The ScottishPower group last year spent some £137 million on projects specifically designed to improve the environment. The company's total capital expenditure for the same period was £459 million.

The full extent of ScottishPower's successful environmental performance last year is detailed in two newly published reports. ScottishPower's Environment Report 1996-97, is the first to include contributions from ScottishPower's subsidiary companies, Southern Water and Manweb, and includes some initial thoughts on "green accounting".

ScottishPower's Standards of Performance in Energy Efficiency outlines the gains for customers and the environment resulting from the company's energy efficiency programme, including a 420,000 tonne saving in emissions of the greenhouse gas CO2.

Last year ScottishPower invested £22.8million on new, clean generation technologies to build on the company's record of maintaining emissions well below the UK average.

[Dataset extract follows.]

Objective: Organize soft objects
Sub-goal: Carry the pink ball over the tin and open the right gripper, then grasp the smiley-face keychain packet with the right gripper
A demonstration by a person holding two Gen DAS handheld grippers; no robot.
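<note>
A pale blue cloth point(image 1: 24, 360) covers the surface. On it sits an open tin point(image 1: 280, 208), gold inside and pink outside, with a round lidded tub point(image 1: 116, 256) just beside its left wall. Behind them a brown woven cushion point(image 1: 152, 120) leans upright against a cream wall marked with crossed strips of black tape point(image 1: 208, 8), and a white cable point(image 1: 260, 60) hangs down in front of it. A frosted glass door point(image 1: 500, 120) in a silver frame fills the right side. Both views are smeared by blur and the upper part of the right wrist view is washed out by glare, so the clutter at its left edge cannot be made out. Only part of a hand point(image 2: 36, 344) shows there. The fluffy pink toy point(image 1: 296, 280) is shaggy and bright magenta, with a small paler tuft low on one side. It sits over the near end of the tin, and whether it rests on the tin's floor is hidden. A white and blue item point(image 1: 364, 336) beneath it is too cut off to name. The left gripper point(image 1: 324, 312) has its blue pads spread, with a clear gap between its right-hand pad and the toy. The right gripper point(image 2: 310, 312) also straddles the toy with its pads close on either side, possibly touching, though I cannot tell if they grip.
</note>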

The projects included the installation of revolutionary gas reburn technology at ScottishPower's flagship power station, Longannet in Fife, which will further reduce emissions of nitrogen oxides (NOx) and help the station achieve its aim of becoming the cleanest existing coal-fired power station in the UK. Further reductions in nitrogen oxides are also being achieved by the installation of low-NOx burners.

In addition, the Government has recognised the contribution of ScottishPower's commitment to Scottish coal, which has a sulphur content much lower than the UK average, in helping reduce UK emissions of sulphur dioxide (SO2).

The company's success in exporting electricity via the interconnector to England and Wales also has an environmental benefit by displacing generation from less environmentally efficient generating plant and so reducing SO2 emissions.

Energy efficiency remains a central part of the group's environmental strategy and its programme last year to promote energy efficiency measures among customers in the ScottishPower and Manweb areas will lead to a 716,000-tonne saving in emissions of the greenhouse gas CO2 - equivalent to the amount produced by a medium-sized coal-fired power station over two months.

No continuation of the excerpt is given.